LOPEZ: NIE MOGĘ SIĘ JUŻ DOCZEKAĆ, BY ZNOKAUTOWAĆ ŁOMACZENKĘ!
- Nie mogę się już doczekać, by znokautować Łomaczenkę - podkręca cały czas atmosferę Teofimo Lopez (15-0, 12 KO). Jego wyczekiwane starcie z Wasylem Łomaczenką (14-1, 10 KO) wyłoni absolutnego króla wagi lekkiej.
- To już sprawa osobista, bo ja po prostu nie lubię tego faceta. Zazwyczaj nie mam nic do rywali, tylko wykonuję swoją robotę. W przypadku Łomaczenki jest inaczej. Chcę przetrącić jego głowę i będę się cieszył nokautując go w ringu. Nie lubię tego co on mówi, jak to mówi i kim jest. Nie mogę się doczekać naszej walki - mówi mistrz świata federacji IBF.

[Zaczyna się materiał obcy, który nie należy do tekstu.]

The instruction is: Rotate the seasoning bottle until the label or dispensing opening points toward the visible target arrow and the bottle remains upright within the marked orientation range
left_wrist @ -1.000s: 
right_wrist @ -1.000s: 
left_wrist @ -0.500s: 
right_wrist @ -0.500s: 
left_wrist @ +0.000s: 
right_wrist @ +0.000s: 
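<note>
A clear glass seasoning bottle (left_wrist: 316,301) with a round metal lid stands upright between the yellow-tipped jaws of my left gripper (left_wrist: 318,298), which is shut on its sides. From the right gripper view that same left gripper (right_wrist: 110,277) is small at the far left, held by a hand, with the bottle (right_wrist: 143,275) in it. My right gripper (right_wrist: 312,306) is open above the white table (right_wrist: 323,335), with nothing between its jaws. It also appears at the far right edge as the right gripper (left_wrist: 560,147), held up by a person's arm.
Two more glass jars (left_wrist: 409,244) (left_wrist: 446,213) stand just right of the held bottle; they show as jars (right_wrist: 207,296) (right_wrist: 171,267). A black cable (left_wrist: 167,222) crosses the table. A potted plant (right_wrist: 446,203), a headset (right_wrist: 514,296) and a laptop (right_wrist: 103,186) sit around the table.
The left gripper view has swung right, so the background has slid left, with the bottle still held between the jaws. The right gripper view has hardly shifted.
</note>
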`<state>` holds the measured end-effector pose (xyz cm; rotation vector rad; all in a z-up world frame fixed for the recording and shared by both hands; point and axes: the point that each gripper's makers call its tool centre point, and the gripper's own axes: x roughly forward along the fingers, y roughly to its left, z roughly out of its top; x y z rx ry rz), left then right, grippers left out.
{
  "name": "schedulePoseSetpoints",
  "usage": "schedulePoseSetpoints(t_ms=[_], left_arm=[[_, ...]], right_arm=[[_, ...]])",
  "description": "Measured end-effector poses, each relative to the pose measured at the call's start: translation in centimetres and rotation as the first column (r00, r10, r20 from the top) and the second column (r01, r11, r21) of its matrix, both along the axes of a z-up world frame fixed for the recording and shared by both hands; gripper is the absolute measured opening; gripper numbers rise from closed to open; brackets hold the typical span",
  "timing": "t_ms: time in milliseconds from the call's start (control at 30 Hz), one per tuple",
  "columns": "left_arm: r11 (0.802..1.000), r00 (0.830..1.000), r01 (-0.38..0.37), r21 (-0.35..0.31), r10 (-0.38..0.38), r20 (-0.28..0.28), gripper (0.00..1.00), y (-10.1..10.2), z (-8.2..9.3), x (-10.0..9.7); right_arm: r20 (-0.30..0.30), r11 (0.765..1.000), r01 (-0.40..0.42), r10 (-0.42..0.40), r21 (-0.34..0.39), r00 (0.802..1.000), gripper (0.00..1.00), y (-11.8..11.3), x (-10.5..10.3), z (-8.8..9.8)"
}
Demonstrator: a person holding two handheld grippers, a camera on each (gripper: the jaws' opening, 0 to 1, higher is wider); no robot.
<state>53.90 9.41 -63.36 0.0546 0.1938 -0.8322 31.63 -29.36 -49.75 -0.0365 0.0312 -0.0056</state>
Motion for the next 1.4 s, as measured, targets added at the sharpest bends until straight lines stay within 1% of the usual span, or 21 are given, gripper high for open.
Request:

- Mieliśmy boksować w maju, prawdopodobnie jednak musimy czekać aż do jesieni. Ludzie będą musieli zapłacić za obejrzenie tego pojedynku. Łomaczenko po prostu wkurza mnie swoim stylem bycia i swoim zachowaniem. Czasem tak ma każdy z nas, że zobaczy się kogoś i od razu ten ktoś nie przypadnie nam do gustu. Tak było z nim. Potem jeszcze zobaczyłem, jak on obchodzi się z innymi i pomyślałem sobie "pieprzyć tego faceta". Wielu ludzi mnie nie docenia, bo wciąż jestem jeszcze bardzo młody. Kibice też nie doceniają mojej ringowej inteligencji, biorąc mnie jedynie za osiłka. A Łomaczenko niech sobie gada, on tylko w ten sposób jeszcze bardziej mnie motywuje. Kiedy więc skopię mu tyłek, będę się czuł naprawdę dobrze - zakończył "El Brooklyn".
Łomaczenko to spoko gość. Ten latynoski gówniarz się nakręca.
Wiadoma sprawa :)
Słabe jest gadanie co ślina na język przyniesie bez możliwości poparcia tego jak to jest w przypadku Lopeza. Każdy wie, że Loma jest spokojnym gościem, który właściwe nie wie co to jest trashtalking, a ten wyjeżdża z takimi tekstami.